[Opening Records to use section]

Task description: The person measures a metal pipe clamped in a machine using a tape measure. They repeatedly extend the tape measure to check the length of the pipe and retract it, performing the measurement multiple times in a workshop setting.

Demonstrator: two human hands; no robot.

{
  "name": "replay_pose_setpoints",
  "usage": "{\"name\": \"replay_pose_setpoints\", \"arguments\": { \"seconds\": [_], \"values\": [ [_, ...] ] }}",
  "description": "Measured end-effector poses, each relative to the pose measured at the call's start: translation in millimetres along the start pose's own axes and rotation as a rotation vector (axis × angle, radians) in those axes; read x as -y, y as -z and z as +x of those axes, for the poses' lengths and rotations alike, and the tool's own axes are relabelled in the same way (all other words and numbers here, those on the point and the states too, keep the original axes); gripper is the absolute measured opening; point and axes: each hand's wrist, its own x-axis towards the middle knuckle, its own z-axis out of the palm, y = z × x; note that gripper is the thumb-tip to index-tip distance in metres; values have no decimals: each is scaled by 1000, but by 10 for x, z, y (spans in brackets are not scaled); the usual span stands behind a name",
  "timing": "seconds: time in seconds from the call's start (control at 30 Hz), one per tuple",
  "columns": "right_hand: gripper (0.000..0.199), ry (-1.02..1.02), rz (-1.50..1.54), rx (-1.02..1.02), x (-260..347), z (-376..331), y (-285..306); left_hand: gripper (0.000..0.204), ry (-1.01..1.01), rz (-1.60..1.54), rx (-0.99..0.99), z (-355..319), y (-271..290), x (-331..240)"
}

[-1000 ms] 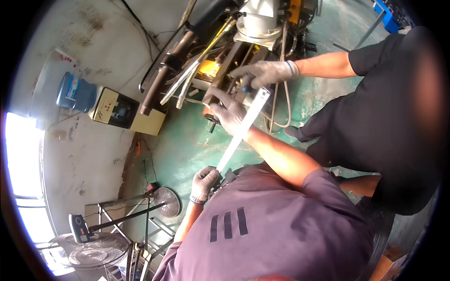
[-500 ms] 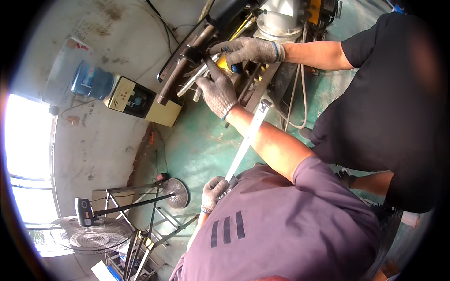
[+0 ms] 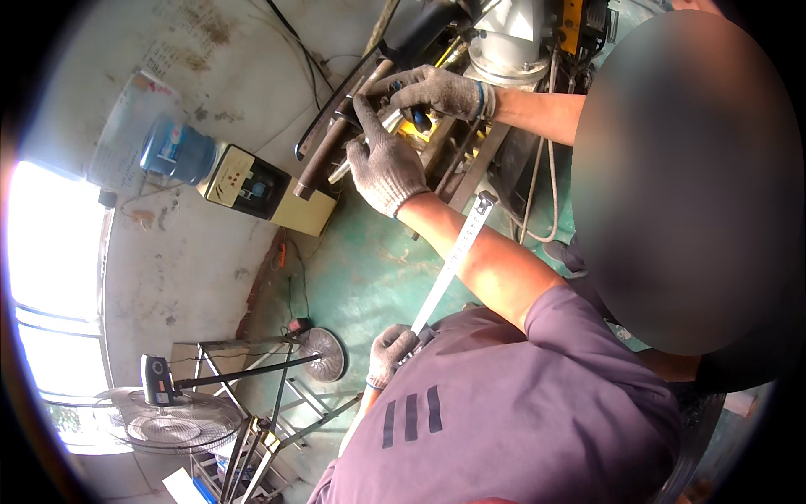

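My left hand (image 3: pixel 392 354), in a grey knit glove, is closed around a tape measure near my body. Its white blade (image 3: pixel 445 273) stands out at a slant past my right forearm, with the metal hook at the free end. My gloved right hand (image 3: pixel 388 168) is at a dark brown pipe (image 3: pixel 317 164) with a collar round it. The index finger is stretched out to the pipe beside the collar, the thumb apart. A co-worker's gloved hand (image 3: pixel 445 91) reaches to the same pipe from the right. Silvery bars under my right hand are partly hidden.
The co-worker (image 3: pixel 688 193) in black leans in at the right. A machine with a white cylinder (image 3: pixel 508 50) and hanging hoses (image 3: pixel 550 168) stands at the back. A water dispenser (image 3: pixel 252 185) is by the wall; a fan (image 3: pixel 168 420) and metal frame stand lower left.
My right hand has moved a little closer to the pipe, its index finger now at the collar. The co-worker has leaned further in. The tape stays extended in my left hand.
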Motion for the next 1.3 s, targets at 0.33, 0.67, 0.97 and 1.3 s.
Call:
{"name": "replay_pose_setpoints", "arguments": {
  "seconds": [0.33,0.67,0.97,1.3],
  "values": [
    [74,-43,33,8,-209,-53,-101,20,2,21,53,82,95,-150],
    [45,33,124,-31,-430,-248,-104,22,62,-3,82,155,258,-347],
    [39,-180,393,124,-723,-453,309,25,104,-7,36,312,-36,-30],
    [34,-100,610,113,-742,-279,273,30,87,-70,17,380,-135,14]
  ]
}}
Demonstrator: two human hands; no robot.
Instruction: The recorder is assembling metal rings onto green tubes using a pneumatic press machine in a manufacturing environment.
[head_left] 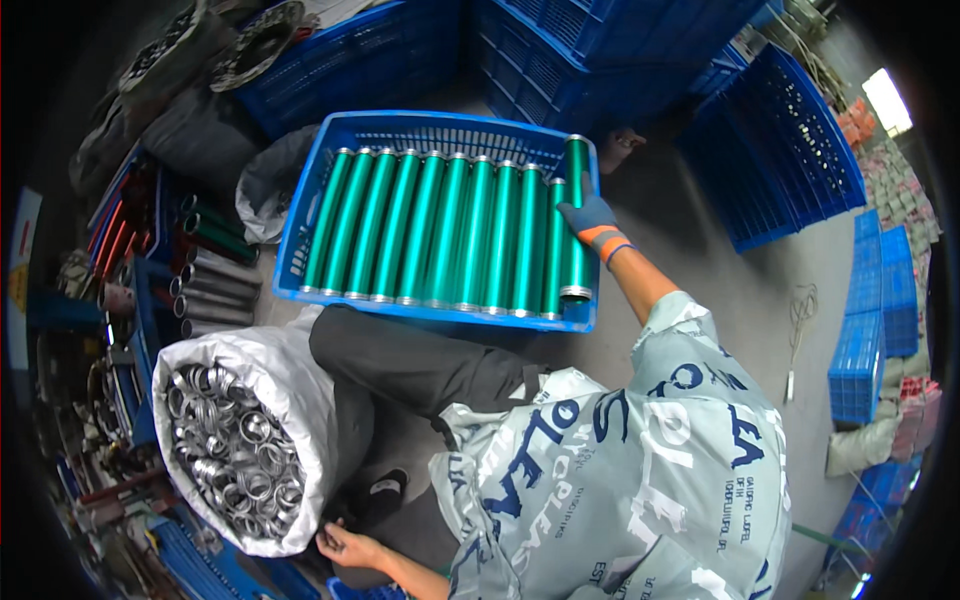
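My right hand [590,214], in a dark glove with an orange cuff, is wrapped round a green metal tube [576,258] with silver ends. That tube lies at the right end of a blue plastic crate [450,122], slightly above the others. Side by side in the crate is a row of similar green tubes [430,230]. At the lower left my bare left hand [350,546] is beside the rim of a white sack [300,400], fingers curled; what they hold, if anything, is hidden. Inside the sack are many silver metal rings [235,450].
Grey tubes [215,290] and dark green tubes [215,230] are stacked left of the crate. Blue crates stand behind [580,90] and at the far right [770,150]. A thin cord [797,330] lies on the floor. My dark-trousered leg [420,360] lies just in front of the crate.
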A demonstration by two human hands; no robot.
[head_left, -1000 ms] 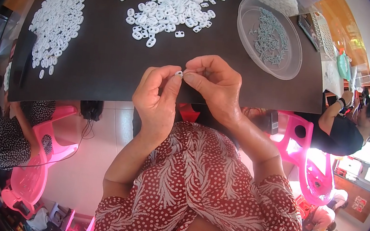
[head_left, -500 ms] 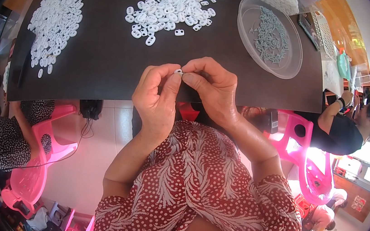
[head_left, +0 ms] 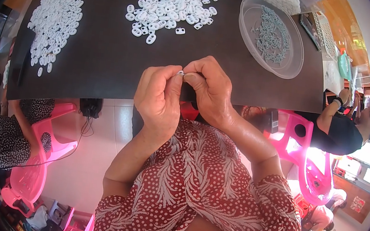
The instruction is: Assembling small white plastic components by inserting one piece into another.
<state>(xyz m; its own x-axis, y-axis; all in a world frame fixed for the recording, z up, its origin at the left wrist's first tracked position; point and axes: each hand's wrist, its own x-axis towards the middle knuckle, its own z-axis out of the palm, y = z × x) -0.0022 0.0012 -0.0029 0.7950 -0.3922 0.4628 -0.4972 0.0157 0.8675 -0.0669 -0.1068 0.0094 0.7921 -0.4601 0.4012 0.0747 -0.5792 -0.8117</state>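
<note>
Just over the near part of the dark table (head_left: 109,61), my left hand (head_left: 159,99) pinches a small white plastic piece (head_left: 181,72) between thumb and forefinger. My right hand (head_left: 213,91) meets it there, thumb and forefinger pressed together at the piece's right side. Whatever the right fingers hold is too small and covered to make out. Beyond my hands spreads a heap of white oval two-holed plastic pieces (head_left: 171,11). A second heap of similar white pieces (head_left: 56,21) lies at the left. Small grey screws (head_left: 271,38) fill part of a round clear tub (head_left: 294,72) at the right.
A phone (head_left: 310,31) and a white perforated basket (head_left: 325,35) are at the table's right end. Pink chairs (head_left: 295,132) stand on both sides. One person (head_left: 343,124) sits at the right, another person (head_left: 13,137) at the left.
Both hands stay together at the white piece. They have shifted very slightly, and the piece is turned and more covered by the fingers.
</note>
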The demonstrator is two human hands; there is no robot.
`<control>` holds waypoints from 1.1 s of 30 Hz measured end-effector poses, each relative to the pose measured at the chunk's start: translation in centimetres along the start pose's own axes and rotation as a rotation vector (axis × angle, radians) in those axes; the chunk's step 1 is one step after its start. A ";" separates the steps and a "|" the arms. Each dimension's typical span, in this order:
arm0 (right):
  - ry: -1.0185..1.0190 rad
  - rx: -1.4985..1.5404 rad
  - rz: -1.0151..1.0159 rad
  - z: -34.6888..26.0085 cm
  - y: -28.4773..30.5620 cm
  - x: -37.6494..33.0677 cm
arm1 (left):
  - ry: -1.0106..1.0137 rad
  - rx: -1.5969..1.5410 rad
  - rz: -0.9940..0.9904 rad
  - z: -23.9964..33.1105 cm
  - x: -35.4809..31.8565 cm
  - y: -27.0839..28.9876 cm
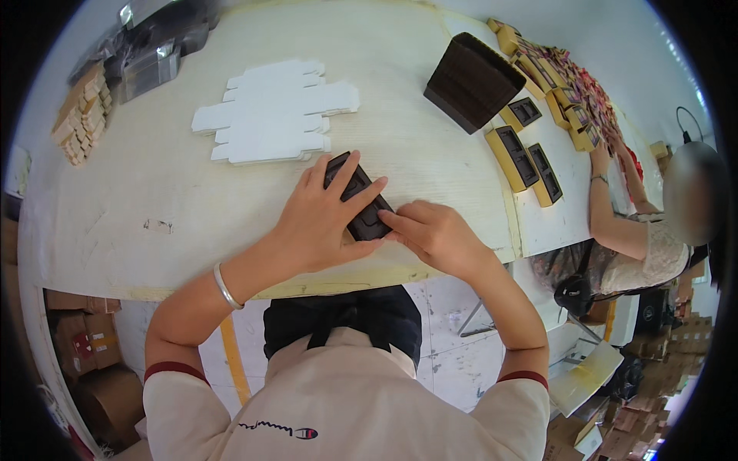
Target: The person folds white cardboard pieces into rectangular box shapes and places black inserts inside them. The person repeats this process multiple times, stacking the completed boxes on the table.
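A dark brown moulded insert tray [367, 219] lies flat on the pale wooden table [154, 184], near its front edge. My left hand [323, 219] lies over the tray's left side, fingers spread across its top. My right hand [434, 234] touches the tray's lower right end with its fingertips. A silver bangle [225, 286] sits on my left wrist. Just beyond the tray lies a stack of flat white die-cut box blanks [277, 111].
A stack of dark brown trays [473, 81] stands at the back right, with yellow boxes holding dark inserts [523, 157] beside it. Another person [638, 238] works at the right, near small colourful packets [584, 88]. Cardboard cartons [81, 115] and dark bags [154, 54] are at the far left.
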State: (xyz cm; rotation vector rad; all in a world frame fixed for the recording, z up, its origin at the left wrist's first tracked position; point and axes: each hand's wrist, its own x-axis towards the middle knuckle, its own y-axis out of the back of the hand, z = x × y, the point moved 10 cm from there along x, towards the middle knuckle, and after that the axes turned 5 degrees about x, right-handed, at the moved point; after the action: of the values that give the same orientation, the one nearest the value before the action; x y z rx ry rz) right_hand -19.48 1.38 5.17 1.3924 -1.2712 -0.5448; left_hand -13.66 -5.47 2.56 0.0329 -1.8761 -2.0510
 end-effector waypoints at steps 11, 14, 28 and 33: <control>-0.328 0.524 0.338 1.4 -2.0 -1.7 | 0.032 0.008 -0.052 0.3 -0.8 -0.2; -0.303 0.312 0.311 -0.6 -2.0 -1.6 | 0.107 -0.146 -0.017 -0.6 -1.1 0.2; -0.755 0.008 0.504 18.3 16.4 -17.7 | 0.297 0.043 0.033 -13.7 -3.8 2.7; -0.567 -0.357 0.555 14.8 15.3 -12.4 | 0.086 0.273 0.252 -13.4 -4.4 2.6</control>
State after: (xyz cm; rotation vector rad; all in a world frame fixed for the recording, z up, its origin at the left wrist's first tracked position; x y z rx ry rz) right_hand -42.03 9.46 10.86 0.5529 -1.8211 -0.7541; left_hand -5.48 -17.28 2.52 -0.0435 -1.9814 -1.5960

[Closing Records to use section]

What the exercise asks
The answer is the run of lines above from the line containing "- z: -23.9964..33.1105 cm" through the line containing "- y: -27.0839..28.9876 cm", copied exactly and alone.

Reply to the task
  - z: -23.9964..33.1105 cm
  - x: -35.4809..31.8565 cm
  - y: -27.0839..28.9876 cm

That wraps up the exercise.